OVMS Software Troubleshooting

Machines / Users

The telemetry processes (and Monitor GUI) run on ovms.mountain.lbto.org as user ovms

   

ovms@ovms.mountain.lbto.org

The UEI RACKtangle interface to the accelerometers runs on ovms-uei.mountain.lbto.org as root

   

root@ovms-uei.mountain.lbto.org

The RACKtangle LEDs go out when the real-time software is down.
When the real-time software is running, red or blinking red LEDs are a bad state and the data will peg at +/-25.
The picture below shows LEDs in bad states for board 2, slots 1 (LED out) and 2 (LED red), and board 3 slot 1 (no connection at all).

OVMSRacktangleSlotsShowingLEDs-sm.jpg
From James: Here's what the LEDs indicate:
Green - OK
Solid Red - Open Sensor
Flashing Red - Shorted Sensor (could be on the card itself and not necessarily the cable or accelerometer)
Orange - Invalid state
Off - Bias current turned off

Checking / Starting / Stopping

To check OVMS telemetry
  1. Check if real-time data is coming to the ovms telemetry machine
     
  If these graphs are updating: http://statserv.lbto.org/indi_ao/www/ovms2.html
    the real-time data is OK; if not, it may be an INDI problem, not necessarily an OVMS problem
and/or
ssh ovms@ovms
ovmsSniffer -i 192.168.53.60 -f 1000
cntl-C to get out of the barrage of data 
If the data looks ok, there's no need to do anything on the racktangle with the real-time software.

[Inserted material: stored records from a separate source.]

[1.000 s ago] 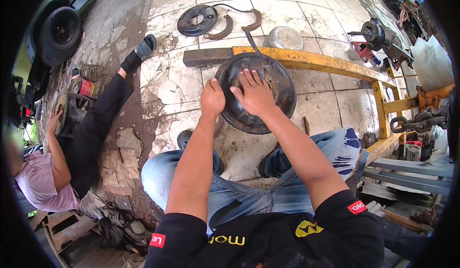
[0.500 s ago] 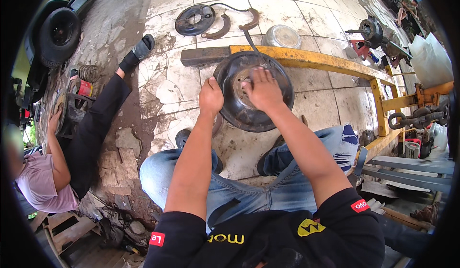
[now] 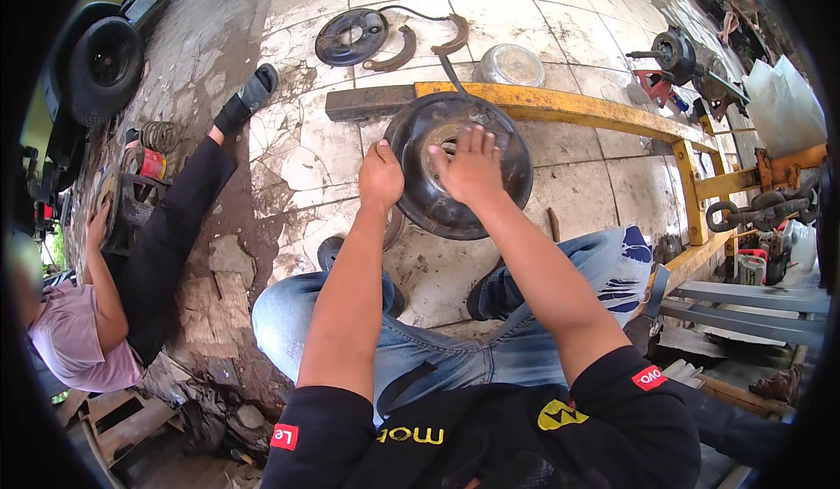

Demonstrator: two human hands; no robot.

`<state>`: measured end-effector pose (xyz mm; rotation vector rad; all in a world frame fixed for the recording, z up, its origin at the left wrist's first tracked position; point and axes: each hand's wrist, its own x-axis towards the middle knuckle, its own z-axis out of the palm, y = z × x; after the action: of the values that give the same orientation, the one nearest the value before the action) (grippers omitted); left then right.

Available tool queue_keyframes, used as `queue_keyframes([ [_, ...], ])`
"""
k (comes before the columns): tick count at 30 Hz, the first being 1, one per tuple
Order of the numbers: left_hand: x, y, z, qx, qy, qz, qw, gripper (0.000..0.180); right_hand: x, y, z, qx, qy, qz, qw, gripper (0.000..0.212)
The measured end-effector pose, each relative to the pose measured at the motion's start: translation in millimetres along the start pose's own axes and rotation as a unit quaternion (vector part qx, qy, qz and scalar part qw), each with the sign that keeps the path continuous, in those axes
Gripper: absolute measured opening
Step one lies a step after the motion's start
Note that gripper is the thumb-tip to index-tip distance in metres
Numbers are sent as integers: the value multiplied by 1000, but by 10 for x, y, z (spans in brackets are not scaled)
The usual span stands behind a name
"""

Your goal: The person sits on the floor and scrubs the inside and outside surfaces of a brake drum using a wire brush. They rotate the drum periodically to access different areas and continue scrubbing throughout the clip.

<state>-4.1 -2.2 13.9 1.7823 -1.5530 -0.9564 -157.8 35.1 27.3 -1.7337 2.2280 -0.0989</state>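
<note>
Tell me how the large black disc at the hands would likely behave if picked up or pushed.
The black disc looks like metal, so it is probably stiff and fairly heavy. Its round rim suggests it could roll if stood on edge. The shiny, grimy face beneath the right hand may feel slippery.

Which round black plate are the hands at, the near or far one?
The near plate: the left hand is at its left rim, the right hand open over its face. The far plate lies on the tiles, clear of both.
</note>
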Motion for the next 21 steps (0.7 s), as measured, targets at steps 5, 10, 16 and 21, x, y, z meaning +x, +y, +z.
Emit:
queue_keyframes([
  [5, 24, -28, 41, 11, 3, 4, 1000, 50, 30, 154, 60, 16, 9, -79, 997, 79],
  [10, 7, 19, -37, 1, -15, -17, 1000, 50, -254, 341, 4, -10, -25, 49, 998, 80],
  [16, 45, 4, 86, -2, 2, 12, 1000, 50, 130, 91, 124, 64, 26, -134, 989, 80],
  [21, 38, -52, 58, 4, 7, -4, 1000, 52, -146, 454, -28, 28, -24, -61, 997, 80],
])
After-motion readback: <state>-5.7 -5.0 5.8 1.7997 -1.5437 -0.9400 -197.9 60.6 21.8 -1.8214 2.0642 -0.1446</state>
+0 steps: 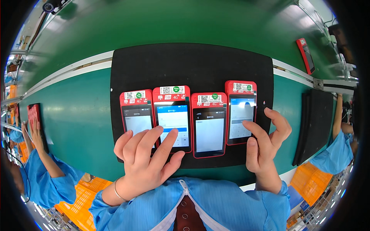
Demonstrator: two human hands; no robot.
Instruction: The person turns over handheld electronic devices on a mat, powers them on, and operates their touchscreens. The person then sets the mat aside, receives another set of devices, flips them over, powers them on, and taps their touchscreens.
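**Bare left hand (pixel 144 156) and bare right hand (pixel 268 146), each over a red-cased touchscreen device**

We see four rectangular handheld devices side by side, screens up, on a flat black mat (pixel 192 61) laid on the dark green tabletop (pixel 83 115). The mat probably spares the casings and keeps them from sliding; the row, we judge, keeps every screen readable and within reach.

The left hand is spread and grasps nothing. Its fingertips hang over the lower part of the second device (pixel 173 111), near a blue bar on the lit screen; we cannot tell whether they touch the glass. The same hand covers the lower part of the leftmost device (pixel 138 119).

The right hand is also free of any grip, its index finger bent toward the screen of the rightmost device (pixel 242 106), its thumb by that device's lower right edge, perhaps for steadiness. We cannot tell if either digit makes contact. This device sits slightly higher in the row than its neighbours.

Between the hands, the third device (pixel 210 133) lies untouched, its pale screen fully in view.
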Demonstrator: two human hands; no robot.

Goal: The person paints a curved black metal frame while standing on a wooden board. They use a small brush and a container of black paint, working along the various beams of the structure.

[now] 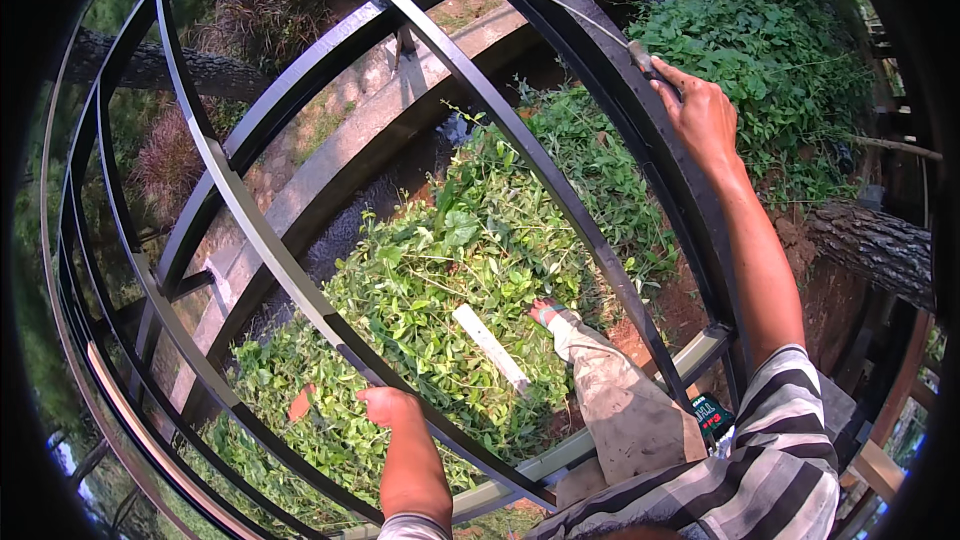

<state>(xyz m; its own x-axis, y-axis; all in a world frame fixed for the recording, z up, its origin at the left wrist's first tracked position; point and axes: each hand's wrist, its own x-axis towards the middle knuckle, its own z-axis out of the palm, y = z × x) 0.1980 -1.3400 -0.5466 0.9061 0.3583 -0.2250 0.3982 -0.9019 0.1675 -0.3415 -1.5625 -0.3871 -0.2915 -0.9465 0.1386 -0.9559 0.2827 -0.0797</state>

  1. Check if telemetry is being recorded
     ssh ovms@ovms
     ovmsTelemetryClient -s 
     Checking connection with LBT...
     Ctrl \ to abort the command.
     Telemetry is paused
  2. If you see
    OvmsTelemetryI::telException::Telemetry service is not connected to the LBT
    then you are running -s the first time after telemetry restart. Just resume telemetry:
ovms@ovms ~]$ ovmsTelemetryClient -r
Checking connection with LBT...
Ctrl \ to abort the command.
Resuming the telemetry service
Telemetry is running at 1000 Hz
Max Freq =2600 Hz
Min Freq =1000 Hz
and pause it with -p if you really need it to be paused.
  1. If you want to pause/resume telemetry collection, use the -p or -r options to ovmsTelemetryClient (more details below).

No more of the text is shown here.